To do
From the material beneath, pull every line with the word "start".

Available data
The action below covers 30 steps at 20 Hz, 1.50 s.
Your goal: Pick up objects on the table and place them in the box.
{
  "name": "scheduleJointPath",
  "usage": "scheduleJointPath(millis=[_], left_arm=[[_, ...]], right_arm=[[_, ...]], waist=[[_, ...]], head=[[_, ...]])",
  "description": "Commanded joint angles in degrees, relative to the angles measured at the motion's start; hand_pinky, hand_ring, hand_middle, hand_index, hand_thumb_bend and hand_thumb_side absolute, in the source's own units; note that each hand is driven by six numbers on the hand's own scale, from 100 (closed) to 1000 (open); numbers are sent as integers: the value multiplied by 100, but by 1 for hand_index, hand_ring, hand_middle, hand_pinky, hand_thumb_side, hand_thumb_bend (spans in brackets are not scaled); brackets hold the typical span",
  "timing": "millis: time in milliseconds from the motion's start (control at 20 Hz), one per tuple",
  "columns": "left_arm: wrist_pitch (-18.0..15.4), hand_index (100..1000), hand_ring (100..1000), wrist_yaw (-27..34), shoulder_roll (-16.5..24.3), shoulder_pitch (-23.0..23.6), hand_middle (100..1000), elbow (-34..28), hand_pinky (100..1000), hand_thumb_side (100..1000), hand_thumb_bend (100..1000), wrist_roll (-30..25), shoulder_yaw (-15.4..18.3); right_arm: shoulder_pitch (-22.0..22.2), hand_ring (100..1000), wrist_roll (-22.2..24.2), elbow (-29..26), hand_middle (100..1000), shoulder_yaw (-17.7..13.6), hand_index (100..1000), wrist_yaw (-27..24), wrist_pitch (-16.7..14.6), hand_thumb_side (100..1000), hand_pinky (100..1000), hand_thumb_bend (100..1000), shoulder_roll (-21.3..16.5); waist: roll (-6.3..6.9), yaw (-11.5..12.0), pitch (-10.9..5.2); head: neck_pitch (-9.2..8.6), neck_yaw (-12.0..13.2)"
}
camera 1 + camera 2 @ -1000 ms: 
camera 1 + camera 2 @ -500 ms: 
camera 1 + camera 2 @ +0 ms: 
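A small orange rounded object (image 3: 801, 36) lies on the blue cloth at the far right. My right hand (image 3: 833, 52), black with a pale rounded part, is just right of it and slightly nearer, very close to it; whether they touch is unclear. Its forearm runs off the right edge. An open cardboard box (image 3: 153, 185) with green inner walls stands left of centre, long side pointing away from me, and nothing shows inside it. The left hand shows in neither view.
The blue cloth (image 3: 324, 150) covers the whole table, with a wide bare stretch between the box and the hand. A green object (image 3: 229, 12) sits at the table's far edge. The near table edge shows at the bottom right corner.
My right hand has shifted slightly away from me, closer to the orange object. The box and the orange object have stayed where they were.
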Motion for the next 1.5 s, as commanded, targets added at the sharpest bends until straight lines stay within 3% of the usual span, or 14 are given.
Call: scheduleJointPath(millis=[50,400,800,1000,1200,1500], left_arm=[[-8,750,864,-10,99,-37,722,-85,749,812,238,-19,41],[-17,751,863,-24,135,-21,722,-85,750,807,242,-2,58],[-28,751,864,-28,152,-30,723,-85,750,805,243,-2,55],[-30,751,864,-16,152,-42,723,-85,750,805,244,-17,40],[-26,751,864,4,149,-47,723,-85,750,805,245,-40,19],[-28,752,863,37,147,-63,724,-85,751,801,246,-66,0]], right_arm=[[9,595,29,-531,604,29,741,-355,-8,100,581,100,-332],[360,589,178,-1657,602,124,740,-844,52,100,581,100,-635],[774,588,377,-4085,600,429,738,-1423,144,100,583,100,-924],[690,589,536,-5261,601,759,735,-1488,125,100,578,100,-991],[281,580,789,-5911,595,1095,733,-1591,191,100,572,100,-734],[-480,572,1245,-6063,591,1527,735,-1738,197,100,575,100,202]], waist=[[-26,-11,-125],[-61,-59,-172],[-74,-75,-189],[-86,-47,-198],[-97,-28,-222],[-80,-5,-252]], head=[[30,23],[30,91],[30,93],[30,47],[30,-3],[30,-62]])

The answer
  "description": "Commanded joint angles in degrees, relative to the angles measured at the motion's start; hand_pinky, hand_ring, hand_middle, hand_index, hand_thumb_bend and hand_thumb_side absolute, in the source's own units; note that each hand is driven by six numbers on the hand's own scale, from 100 (closed) to 1000 (open); numbers are sent as integers: the value multiplied by 100, but by 1 for hand_index, hand_ring, hand_middle, hand_pinky, hand_thumb_side, hand_thumb_bend (spans in brackets are not scaled); brackets hold the typical span",
  "timing": "millis: time in milliseconds from the motion's start (control at 20 Hz), one per tuple",

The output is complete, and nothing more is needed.